= EXERCISE =
Exclude the pictures, then repeat the remaining data exactly.

= RAW DATA =
* * * * *
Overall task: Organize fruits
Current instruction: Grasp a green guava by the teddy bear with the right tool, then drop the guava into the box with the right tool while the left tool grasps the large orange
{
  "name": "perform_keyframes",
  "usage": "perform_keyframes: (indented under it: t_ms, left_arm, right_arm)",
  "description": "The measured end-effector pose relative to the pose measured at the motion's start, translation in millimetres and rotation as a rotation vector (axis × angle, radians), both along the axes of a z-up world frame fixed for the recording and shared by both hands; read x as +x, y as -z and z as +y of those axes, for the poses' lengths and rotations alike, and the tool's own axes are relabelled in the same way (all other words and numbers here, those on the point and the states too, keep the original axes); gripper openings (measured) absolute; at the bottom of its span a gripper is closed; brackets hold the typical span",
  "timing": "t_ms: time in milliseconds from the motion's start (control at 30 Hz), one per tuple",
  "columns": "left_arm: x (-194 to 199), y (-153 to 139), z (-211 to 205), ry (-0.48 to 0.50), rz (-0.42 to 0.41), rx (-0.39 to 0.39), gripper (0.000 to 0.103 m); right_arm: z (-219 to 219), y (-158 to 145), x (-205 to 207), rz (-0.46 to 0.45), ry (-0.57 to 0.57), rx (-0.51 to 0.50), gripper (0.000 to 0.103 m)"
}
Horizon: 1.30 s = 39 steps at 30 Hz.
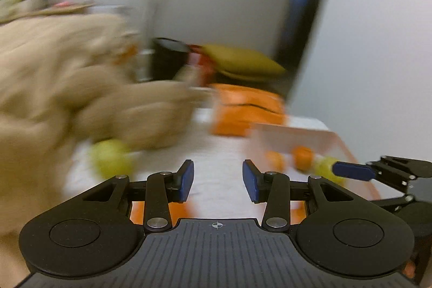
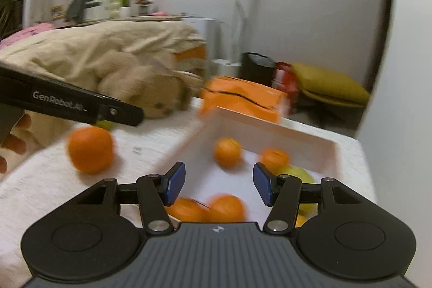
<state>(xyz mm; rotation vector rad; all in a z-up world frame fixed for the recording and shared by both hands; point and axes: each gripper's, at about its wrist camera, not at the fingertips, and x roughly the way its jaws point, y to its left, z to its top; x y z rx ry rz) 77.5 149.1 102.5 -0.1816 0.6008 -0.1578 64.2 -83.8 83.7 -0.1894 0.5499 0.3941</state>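
On the table (image 2: 54,180), a round orange (image 2: 90,149) is seen; more oranges and a green fruit (image 2: 295,173) are held in the white box (image 2: 270,128). Both the left claw (image 1: 218,177) and the right claw (image 2: 219,185) are spread, empty.

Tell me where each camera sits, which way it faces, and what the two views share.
Left wrist: behind the open left gripper, facing a green fruit and plush toy; right gripper's finger at right.
Right wrist: behind the open right gripper, facing the white tray of oranges; a hand shows.
Shared: tray, orange box.

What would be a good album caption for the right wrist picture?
Open right gripper above a white tray of oranges, one orange loose on the table.
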Motion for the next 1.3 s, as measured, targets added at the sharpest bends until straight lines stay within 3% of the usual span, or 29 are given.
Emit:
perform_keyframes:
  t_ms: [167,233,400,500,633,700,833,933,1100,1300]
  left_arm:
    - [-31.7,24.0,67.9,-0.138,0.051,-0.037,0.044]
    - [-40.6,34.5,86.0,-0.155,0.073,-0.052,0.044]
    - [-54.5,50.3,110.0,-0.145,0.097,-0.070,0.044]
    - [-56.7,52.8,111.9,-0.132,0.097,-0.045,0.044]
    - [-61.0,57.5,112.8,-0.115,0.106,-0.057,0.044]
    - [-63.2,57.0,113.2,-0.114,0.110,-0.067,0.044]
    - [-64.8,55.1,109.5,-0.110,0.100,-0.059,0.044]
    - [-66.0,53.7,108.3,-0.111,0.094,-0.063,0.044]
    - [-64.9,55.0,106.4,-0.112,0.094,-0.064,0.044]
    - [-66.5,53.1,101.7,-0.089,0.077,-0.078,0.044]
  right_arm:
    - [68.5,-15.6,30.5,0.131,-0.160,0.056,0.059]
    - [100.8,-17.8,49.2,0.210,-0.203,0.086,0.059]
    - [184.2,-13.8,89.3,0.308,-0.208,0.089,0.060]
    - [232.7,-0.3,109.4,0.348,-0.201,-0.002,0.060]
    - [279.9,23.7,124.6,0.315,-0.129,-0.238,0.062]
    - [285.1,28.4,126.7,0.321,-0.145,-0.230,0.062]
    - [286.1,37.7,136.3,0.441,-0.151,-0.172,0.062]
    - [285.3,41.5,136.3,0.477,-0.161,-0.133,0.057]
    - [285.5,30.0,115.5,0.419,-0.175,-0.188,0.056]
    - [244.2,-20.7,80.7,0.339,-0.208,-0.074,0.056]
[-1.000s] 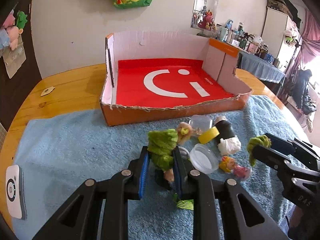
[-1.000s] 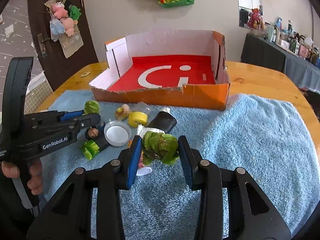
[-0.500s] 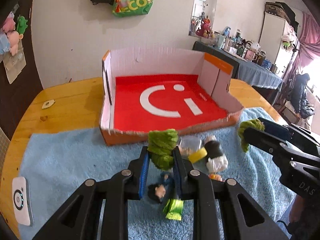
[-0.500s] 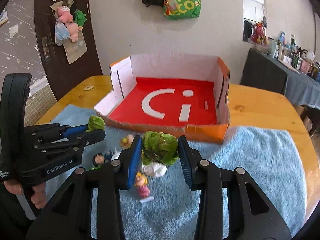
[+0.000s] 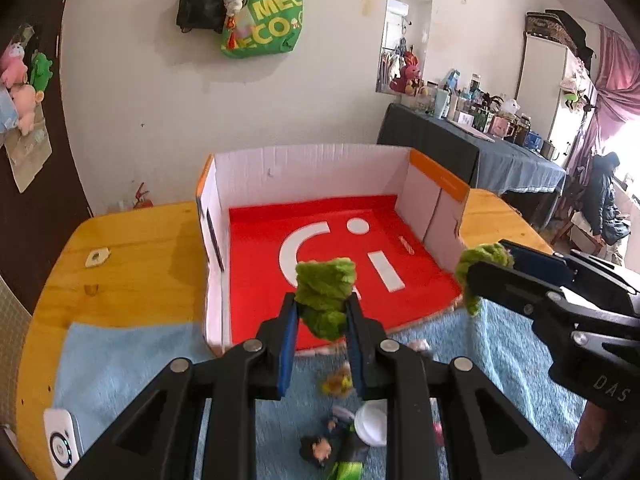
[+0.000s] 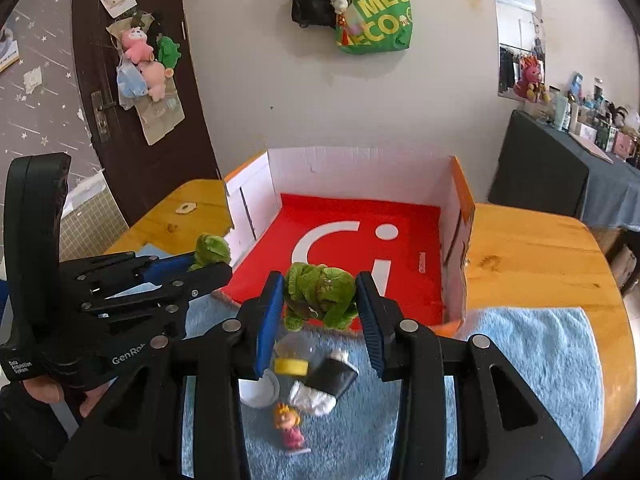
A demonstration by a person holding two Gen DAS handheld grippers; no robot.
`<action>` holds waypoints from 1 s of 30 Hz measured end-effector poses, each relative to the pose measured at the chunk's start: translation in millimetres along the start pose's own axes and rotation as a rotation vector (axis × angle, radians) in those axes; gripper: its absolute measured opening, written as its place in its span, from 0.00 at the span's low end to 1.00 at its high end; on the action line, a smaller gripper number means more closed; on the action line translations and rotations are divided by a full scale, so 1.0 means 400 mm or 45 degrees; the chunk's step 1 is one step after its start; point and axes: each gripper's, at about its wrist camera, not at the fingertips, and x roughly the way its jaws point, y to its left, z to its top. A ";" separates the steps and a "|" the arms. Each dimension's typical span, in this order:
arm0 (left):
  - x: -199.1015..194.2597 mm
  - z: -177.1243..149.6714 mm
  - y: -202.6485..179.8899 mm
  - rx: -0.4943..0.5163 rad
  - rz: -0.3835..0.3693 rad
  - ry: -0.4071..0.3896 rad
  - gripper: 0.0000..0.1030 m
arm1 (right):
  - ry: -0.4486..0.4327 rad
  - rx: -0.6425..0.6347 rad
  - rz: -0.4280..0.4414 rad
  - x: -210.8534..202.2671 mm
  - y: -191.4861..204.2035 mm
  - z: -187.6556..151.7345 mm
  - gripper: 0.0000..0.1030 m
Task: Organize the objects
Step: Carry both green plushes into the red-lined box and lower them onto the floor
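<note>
My left gripper (image 5: pixel 320 312) is shut on a fuzzy green plush toy (image 5: pixel 325 296), held in the air over the near edge of the open cardboard box (image 5: pixel 304 176) with a red floor. My right gripper (image 6: pixel 318 304) is shut on a second green plush toy (image 6: pixel 320 294), also lifted just before the box's front edge. Each gripper shows in the other's view: the right gripper (image 5: pixel 486 264) at the right, the left gripper (image 6: pixel 212 256) at the left. Small toys remain below on the blue towel (image 6: pixel 520 360): a pink doll (image 6: pixel 289 426), a yellow-lidded jar (image 6: pixel 294 362), a dark-haired figure (image 5: pixel 320 446).
The box stands on a round wooden table (image 5: pixel 132 248). A white device (image 5: pixel 60 444) lies at the towel's near left. A small tag (image 5: pixel 96 257) lies on the wood at left. A person (image 5: pixel 604 200) sits at far right by a cluttered side table (image 5: pixel 480 132).
Both grippers have risen with their green plush toys and moved toward the box. The small toys on the towel now lie lower in both views.
</note>
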 end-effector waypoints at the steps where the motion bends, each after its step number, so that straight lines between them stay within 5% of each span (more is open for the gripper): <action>1: 0.001 0.007 0.001 -0.002 0.000 -0.004 0.23 | -0.003 0.004 0.001 0.004 -0.003 0.007 0.34; 16: 0.083 0.102 0.024 -0.031 0.037 -0.021 0.23 | 0.002 0.045 -0.017 0.095 -0.043 0.096 0.34; 30: 0.206 0.177 0.051 -0.046 0.041 0.090 0.23 | 0.159 0.060 -0.039 0.243 -0.100 0.157 0.34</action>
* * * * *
= RESPONSE AREA =
Overall task: Organize fruits
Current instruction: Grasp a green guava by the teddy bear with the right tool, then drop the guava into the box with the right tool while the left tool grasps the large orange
{
  "name": "perform_keyframes",
  "usage": "perform_keyframes: (indented under it: t_ms, left_arm, right_arm)",
  "description": "The measured end-effector pose relative to the pose measured at the motion's start, translation in millimetres and rotation as a rotation vector (axis × angle, radians), both along the axes of a z-up world frame fixed for the recording and shared by both hands; read x as +x, y as -z and z as +y of those axes, for the poses' lengths and rotations alike, and the tool's own axes are relabelled in the same way (all other words and numbers here, those on the point and the states too, keep the original axes); gripper openings (measured) absolute; at the bottom of its span a gripper is closed; brackets hold the typical span",
  "timing": "t_ms: time in milliseconds from the motion's start (control at 30 Hz), one per tuple",
  "columns": "left_arm: x (-194 to 199), y (-153 to 139), z (-211 to 205), ry (-0.48 to 0.50), rz (-0.42 to 0.41), rx (-0.39 to 0.39), gripper (0.000 to 0.103 m); right_arm: z (-219 to 219), y (-158 to 145), x (-205 to 207), rz (-0.46 to 0.45), ry (-0.57 to 0.57), rx (-0.51 to 0.50), gripper (0.000 to 0.103 m)"
}
Horizon: 1.30 s = 39 steps at 30 Hz.
<state>(xyz mm; rotation vector rad; all in a z-up world frame fixed for the recording and shared by both hands; point and axes: each gripper's, at about its wrist camera, not at the fingertips, and x roughly the way its jaws point, y to its left, z to its top; x y z rx ry rz) 77.5 149.1 102.5 -0.1816 0.6008 -0.1578 64.2 -83.8 83.7 -0.1894 0.5499 0.3941</state>
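On the table (image 2: 54,180), a round orange (image 2: 90,149) is seen; more oranges and a green fruit (image 2: 295,173) are held in the white box (image 2: 270,128). Both the left claw (image 1: 218,177) and the right claw (image 2: 219,185) are spread, empty.

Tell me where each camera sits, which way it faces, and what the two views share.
Left wrist: behind the open left gripper, facing a green fruit and plush toy; right gripper's finger at right.
Right wrist: behind the open right gripper, facing the white tray of oranges; a hand shows.
Shared: tray, orange box.

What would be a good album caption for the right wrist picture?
Open right gripper above a white tray of oranges, one orange loose on the table.
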Motion for the next 1.3 s, as measured, targets added at the sharpest bends until straight lines stay within 3% of the usual span, or 29 are given.
Emit:
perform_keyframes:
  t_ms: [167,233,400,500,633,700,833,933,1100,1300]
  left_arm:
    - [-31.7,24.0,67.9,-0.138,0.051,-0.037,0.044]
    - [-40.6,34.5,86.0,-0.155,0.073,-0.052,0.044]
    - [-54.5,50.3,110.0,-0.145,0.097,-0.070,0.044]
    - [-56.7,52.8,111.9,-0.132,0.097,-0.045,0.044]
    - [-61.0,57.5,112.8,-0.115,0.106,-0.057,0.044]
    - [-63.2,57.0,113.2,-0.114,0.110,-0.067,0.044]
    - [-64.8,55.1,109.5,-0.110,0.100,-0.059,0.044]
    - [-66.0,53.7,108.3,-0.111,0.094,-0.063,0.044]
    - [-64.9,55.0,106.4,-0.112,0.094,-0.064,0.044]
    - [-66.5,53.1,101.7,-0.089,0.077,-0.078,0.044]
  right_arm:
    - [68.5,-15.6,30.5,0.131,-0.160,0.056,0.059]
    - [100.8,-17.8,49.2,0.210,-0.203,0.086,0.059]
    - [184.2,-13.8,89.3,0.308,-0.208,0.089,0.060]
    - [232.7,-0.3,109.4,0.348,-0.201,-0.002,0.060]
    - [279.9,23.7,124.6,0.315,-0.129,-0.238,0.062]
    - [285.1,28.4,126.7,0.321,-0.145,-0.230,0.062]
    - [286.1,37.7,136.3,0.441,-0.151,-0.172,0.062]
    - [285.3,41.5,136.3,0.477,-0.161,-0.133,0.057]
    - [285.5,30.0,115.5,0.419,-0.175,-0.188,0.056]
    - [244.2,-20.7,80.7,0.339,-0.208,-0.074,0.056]
[-1.000s] 
[-1.000s] 
[-0.500s] 
[-0.500s] 
[+0.000s] 
[+0.000s] 
A demonstration by a person holding two Gen DAS handheld grippers; no robot.
`<action>` holds waypoints from 1 s of 30 Hz measured end-effector poses, each relative to the pose measured at the chunk's start: translation in millimetres along the start pose's own axes and rotation as a rotation vector (axis × angle, radians) in those axes; gripper: its absolute measured opening, written as its place in its span, from 0.00 at the span's low end to 1.00 at its high end; on the action line, a smaller gripper number means more closed; on the action line translations and rotations are divided by a full scale, so 1.0 means 400 mm or 45 degrees; the chunk's step 1 is one step after its start; point and axes: each gripper's, at about its wrist camera, not at the fingertips, and x roughly the way its jaws point, y to its left, z to its top. A ";" separates the steps and a "|" the arms. Each dimension's typical span, in this order:
arm0 (left):
  - x: -199.1015..194.2597 mm
  - z: -177.1243..149.6714 mm
  - y: -202.6485..179.8899 mm
  - rx: -0.4943..0.5163 rad
  - rz: -0.3835..0.3693 rad
  - ry: -0.4071..0.3896 rad
  - gripper: 0.0000..0.1030 m
arm1 (right):
  - ry: -0.4486..0.4327 rad
  - rx: -0.6425..0.6347 rad
  - rz: -0.4280..0.4414 rad
  - x: -210.8534..202.2671 mm
  - y: -191.4861..204.2035 mm
  - z: -187.6556..151.7345 mm
  - gripper: 0.0000..0.1030 m
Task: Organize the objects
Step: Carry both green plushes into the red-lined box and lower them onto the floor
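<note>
My left gripper (image 5: pixel 320 312) is shut on a fuzzy green plush toy (image 5: pixel 325 296), held in the air over the near edge of the open cardboard box (image 5: pixel 304 176) with a red floor. My right gripper (image 6: pixel 318 304) is shut on a second green plush toy (image 6: pixel 320 294), also lifted just before the box's front edge. Each gripper shows in the other's view: the right gripper (image 5: pixel 486 264) at the right, the left gripper (image 6: pixel 212 256) at the left. Small toys remain below on the blue towel (image 6: pixel 520 360): a pink doll (image 6: pixel 289 426), a yellow-lidded jar (image 6: pixel 294 362), a dark-haired figure (image 5: pixel 320 446).
The box stands on a round wooden table (image 5: pixel 132 248). A white device (image 5: pixel 60 444) lies at the towel's near left. A small tag (image 5: pixel 96 257) lies on the wood at left. A person (image 5: pixel 604 200) sits at far right by a cluttered side table (image 5: pixel 480 132).
Both grippers have risen with their green plush toys and moved toward the box. The small toys on the towel now lie lower in both views.
</note>
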 end-effector waypoints at the steps where the motion bends, each after its step number, so that straight lines between them stay within 5% of each span (more is open for the gripper): <action>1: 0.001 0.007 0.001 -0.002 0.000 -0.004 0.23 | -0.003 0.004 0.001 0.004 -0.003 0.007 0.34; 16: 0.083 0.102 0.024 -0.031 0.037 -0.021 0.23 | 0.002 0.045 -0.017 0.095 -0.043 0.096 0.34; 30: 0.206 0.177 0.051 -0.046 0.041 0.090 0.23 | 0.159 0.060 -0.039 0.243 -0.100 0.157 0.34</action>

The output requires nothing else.